Task instructions => Whenever the string "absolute" turns up in a line of the data below, copy that line.

Source data =>
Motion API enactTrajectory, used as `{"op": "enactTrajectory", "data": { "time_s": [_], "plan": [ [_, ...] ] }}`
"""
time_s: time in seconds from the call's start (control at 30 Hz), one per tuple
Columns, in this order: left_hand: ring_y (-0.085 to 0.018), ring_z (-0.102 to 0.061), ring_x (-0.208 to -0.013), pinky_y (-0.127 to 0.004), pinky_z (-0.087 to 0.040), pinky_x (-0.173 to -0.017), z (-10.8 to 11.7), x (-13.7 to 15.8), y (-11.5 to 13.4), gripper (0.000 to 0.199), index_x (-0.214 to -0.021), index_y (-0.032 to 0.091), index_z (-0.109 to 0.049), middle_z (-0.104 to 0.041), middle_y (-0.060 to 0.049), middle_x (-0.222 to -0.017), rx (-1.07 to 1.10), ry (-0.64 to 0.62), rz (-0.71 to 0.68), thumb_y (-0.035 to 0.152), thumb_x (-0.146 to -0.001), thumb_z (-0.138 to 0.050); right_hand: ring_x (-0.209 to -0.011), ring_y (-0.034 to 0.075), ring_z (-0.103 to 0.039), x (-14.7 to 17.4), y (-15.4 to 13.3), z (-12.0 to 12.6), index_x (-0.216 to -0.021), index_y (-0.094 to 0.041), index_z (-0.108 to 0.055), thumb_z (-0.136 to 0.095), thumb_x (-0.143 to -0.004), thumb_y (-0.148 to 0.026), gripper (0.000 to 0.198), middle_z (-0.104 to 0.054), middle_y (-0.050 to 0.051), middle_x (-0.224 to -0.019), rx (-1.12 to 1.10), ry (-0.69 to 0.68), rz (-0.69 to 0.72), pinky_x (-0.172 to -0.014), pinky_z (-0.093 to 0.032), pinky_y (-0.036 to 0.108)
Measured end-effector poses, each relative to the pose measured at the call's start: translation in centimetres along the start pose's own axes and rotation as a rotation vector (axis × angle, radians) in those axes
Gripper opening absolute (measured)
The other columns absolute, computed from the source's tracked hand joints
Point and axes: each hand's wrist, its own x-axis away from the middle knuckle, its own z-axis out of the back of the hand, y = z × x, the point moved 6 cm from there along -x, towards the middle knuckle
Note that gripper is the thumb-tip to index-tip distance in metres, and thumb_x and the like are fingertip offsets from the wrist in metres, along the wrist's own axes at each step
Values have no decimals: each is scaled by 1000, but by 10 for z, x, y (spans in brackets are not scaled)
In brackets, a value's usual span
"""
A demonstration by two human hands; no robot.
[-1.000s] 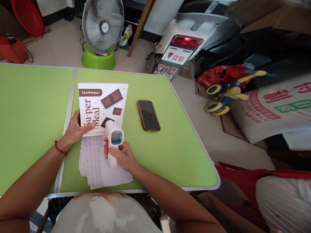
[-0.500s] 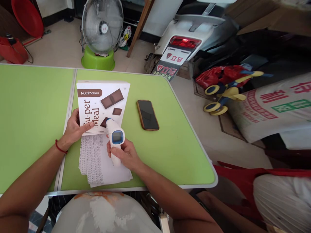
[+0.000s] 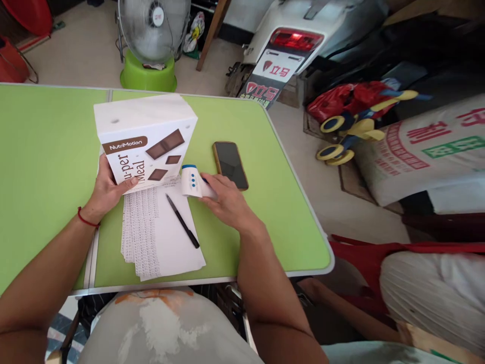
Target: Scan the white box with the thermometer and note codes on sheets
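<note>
My left hand [image 3: 109, 187] grips the lower left edge of a white NutriMotion box [image 3: 151, 146], its thumb across the printed front. The box is tilted, so its plain top side shows. In my right hand [image 3: 227, 199] is a white infrared thermometer [image 3: 192, 181], lying on its side with its blue-dotted face up, just right of the box's lower corner. Below the box lies a fanned stack of handwritten paper sheets [image 3: 166, 253], and a black pen [image 3: 182, 222] rests across it. A smartphone [image 3: 231, 164] in a brown case lies beyond my right hand.
The green folding table [image 3: 273, 227] has a metal rim and a seam on the left. Behind it stand a fan [image 3: 153, 30] on a green stool [image 3: 147, 76] and a white scooter [image 3: 288, 40]. To the right are a printed sack [image 3: 428, 151] and another person's arm [image 3: 341, 303].
The box has tipped so its top side shows and shifted left. The thermometer has turned sideways and moved up and right with my right hand, uncovering the pen on the papers.
</note>
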Motion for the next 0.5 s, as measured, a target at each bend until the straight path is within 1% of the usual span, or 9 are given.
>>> {"op": "enactTrajectory", "data": {
  "time_s": [0.13,0.23,0.3,0.37,0.43,0.5],
  "plan": [
    [-29,-60,-118,-52,-52,-102,-3,-1,-2,68,-130,23,-40,-59,-11,-127,-32,-65,6,34,-77,-82,-108,35,-55,-2,0,-17,-139,-16,-49,-48,-93,-31,49,-61,19,-120,149,-20,4,-87,-47,49],
    [-30,-60,-118,-53,-51,-102,-4,-2,-2,70,-132,23,-38,-59,-11,-128,-32,-102,31,36,-78,-80,-105,35,-54,-3,-3,-23,-140,-15,-47,-46,-94,-31,48,-61,19,-119,163,-22,30,-87,-47,50],
    [-30,-59,-119,-54,-51,-101,-4,-3,-1,66,-131,22,-40,-59,-12,-129,-52,-116,37,39,-80,-79,-104,35,-54,-3,-4,-26,-140,-16,-47,-46,-94,-31,48,-60,19,-117,150,-25,52,-89,-47,51],
    [-31,-59,-118,-54,-52,-99,-4,-4,0,60,-126,21,-43,-58,-12,-128,-104,-139,30,43,-81,-77,-103,34,-54,-4,-5,-25,-139,-17,-48,-47,-94,-31,47,-61,18,-116,143,-25,60,-89,-47,51],
    [-30,-59,-117,-52,-53,-95,-3,-5,1,57,-124,20,-44,-57,-13,-127,-190,-152,8,48,-84,-73,-105,34,-54,-4,-9,-20,-137,-17,-50,-49,-92,-27,46,-61,18,-117,148,0,65,-90,-47,52],
    [-30,-52,-124,-51,-50,-95,-4,-6,5,54,-126,21,-39,-53,-13,-129,-355,-191,-42,54,-90,-61,-109,34,-54,-3,-18,-9,-133,-17,-52,-50,-89,-22,44,-59,19,-122,144,65,83,-92,-47,52]
  ]
}}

Output =>
Gripper opening absolute (measured)
The other columns absolute, computed from the source's tracked hand joints

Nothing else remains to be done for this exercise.